Back at Kwoorabup, Williams was preparing for the final stage of my spirit realignment ceremony. After using smoke to cleanse and protect our surroundings from bad spirits, as is the traditional ceremonial practice among Aboriginal people, he placed a small stone upon my navel – a tool, he said, to absorb my vibration or spirit.

“We’re all made up of vibration,” Williams said. “It’s connected at birth through the umbilical cord. It’s the essence of who we are.” Through his water vibrational healing ceremony, something that is unique to mubarrn of the area, he explained that I’d be able hear my spirit amplified when he placed the stone in the river. “High vibration means anxiety,” Williams said. “Low vibration is depression. I’ll take your vibration and balance it by releasing it through a portal I’ll open in your back.”

We’re all made up of vibration – it’s the essence of who we are

I had known the water would be cold, but that still hadn’t prepared me for the shock I felt when it came time to immerse myself in the river. Floating on my back, with Williams holding me, I tried to relax and listen to my “vibration” with the stone now held against my spine, but my shuddering body wouldn’t cooperate.

Pain from the freezing water intensified and I was also experiencing discomfort because I was unused to feeling supported. An irrational fear came over me – if I didn’t break free, to move by myself in a way I was used to, I might sink. But then I felt a strange force pushing up from under me and realised it wasn’t just Williams supporting me, but the river itself.

Doing as Williams asked – to relinquish control and acknowledge pain and trust – I tipped my head back and focused on the warmth of the sun’s rays. I remembered something I’d read earlier by Ungunmerr-Baumann. “We cannot hurry the river. We have to move with its current and understand its ways,” she’d written. Moments later, much to my disbelief, my ears filled with a sound like the motor of a distant power boat, growing louder and resonating within – sounding a lot like anxiety, according to Williams’ earlier description. Letting go, I breathed out and went under.

The author took part in a water vibrational healing ceremony, which is meant to amplify the vibrations of one’s spirit (Credit: Credit: Catherine Mercer)
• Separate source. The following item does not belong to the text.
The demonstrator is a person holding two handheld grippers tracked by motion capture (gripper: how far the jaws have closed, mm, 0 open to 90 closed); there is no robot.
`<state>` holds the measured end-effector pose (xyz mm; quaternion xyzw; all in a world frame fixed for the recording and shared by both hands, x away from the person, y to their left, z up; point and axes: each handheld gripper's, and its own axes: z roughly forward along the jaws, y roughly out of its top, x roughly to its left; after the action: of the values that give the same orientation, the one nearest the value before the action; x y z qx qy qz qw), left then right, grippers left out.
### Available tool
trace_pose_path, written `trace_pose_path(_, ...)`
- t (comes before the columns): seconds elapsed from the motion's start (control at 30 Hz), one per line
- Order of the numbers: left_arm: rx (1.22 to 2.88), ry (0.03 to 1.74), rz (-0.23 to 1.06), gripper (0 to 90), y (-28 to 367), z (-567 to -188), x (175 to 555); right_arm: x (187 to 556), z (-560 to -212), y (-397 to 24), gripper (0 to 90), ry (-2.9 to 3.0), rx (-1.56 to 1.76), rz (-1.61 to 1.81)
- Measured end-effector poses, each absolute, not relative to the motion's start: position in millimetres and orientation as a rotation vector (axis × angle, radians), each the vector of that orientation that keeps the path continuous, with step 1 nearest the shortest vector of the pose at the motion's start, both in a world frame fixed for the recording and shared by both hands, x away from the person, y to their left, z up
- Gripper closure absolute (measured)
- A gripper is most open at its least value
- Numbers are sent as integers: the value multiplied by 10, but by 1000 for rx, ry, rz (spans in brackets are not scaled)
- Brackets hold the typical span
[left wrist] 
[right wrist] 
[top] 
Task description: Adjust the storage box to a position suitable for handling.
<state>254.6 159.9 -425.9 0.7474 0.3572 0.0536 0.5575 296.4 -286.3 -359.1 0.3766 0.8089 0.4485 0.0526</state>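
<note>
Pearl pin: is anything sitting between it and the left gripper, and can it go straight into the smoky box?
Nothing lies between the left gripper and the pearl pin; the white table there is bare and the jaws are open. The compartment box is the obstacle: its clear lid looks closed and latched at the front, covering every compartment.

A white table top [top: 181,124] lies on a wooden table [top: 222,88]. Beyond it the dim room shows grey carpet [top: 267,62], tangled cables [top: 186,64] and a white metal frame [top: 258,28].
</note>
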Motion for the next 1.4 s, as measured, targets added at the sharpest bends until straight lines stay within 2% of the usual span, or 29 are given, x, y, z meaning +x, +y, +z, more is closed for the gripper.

The author took part in a water vibrational healing ceremony, which is meant to amplify the vibrations of one’s spirit (Credit: Catherine Mercer)

From my own experience, recovering from depression is a little like resurfacing from a cold river; thoughts like colours and sounds seem brighter, louder, clearer. And even if there’s no magic fix for mental illness, it seems indigenous Australians have much to teach us about developing greater awareness and reciprocity with our planet for our physical and emotional survival – if we only take the time to listen.

“You need to ask, who you are, why you’re here, where you’re going,” Ungunmerr-Baumann told me. “We know who we are as Aboriginal people. It’s in our language, dreaming, country. We’re waiting for all people to listen and hear what we hear so that we can connect and belong together.”